Sergio Ramírez
Extraño. Nunca soñaba de niño con el cielo que me prometían en las sesiones sabatinas de doctrina cristiana, tras amenazarme con el infierno. En esas sesiones del templo parroquial, los niños éramos instruidos en la fe y el deber de la templanza a través de láminas donde el averno se abría a nuestros pies, y el cielo brillaba con fulgores dorados y coloraciones celestes arriba de nuestras cabezas. Y es que las fantasmagorías nocturnas que se encienden en la cabeza de un niño, son atizadas por lo terrible, y nunca por la bienaventuranza. Por la amenaza, y no por el halago. Y la felicidad prometida por el cielo pintado en las láminas de la catequesis era demasiado abstracta, al contrario de los tormentos infernales de las llamas eternas.

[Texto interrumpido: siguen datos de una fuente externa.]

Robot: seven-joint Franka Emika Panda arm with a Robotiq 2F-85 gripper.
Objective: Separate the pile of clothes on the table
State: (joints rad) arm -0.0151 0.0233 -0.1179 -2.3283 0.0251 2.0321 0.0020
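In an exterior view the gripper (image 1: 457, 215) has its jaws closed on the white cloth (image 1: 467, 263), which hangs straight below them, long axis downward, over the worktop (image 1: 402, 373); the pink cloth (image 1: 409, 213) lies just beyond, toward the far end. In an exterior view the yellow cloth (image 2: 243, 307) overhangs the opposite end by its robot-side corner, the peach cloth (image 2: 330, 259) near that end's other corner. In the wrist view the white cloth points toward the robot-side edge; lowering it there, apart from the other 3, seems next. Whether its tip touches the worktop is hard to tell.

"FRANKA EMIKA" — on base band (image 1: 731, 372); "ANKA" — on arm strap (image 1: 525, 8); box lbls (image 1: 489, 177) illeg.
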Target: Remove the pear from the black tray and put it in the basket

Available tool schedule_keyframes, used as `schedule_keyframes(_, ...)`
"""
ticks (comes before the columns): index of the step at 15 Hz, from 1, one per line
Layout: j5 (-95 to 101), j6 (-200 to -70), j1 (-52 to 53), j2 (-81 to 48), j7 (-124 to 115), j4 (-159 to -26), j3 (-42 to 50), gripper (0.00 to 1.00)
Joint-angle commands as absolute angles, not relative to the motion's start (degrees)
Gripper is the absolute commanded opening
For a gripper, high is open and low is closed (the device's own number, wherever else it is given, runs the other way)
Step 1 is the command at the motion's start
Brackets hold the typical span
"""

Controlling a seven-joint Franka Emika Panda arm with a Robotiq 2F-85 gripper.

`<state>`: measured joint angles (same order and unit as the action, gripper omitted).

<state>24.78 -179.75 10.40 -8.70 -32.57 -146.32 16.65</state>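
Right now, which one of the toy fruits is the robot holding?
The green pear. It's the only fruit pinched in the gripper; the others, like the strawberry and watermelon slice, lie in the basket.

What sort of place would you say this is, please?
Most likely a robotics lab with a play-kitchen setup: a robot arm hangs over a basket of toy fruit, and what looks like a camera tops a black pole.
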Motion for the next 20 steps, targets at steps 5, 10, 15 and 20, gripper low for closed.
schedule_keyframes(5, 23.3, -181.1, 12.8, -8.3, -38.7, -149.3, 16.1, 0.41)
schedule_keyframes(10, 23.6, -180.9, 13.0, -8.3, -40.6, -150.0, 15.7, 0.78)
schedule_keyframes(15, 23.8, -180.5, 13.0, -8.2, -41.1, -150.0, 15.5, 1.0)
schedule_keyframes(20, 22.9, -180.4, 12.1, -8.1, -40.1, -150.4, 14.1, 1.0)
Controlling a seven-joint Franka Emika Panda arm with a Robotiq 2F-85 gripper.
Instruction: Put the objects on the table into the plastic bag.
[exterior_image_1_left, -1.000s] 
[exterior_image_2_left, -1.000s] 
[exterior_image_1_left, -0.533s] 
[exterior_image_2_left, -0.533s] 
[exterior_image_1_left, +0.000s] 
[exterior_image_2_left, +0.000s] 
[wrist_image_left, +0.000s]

Y para que todo anduviera en orden y las tentaciones fueran mantenidas a raya, en otra lámina el ojo todopoderoso de Dios vigilaba dentro de un triángulo, capaz de ver al mismo tiempo en diversas direcciones, como el big brother de Orwell: un niño saltando el cercado ajeno para robarse una fruta, otros huyendo de la escuela para pasar una tarde feliz. La idea es que el gran ojo fuera reconocido en su poder de paralizar las acciones pecaminosas de todos aquellos candidatos al infierno, para darle una última oportunidad de ser librados del castigo del fuego diabólico.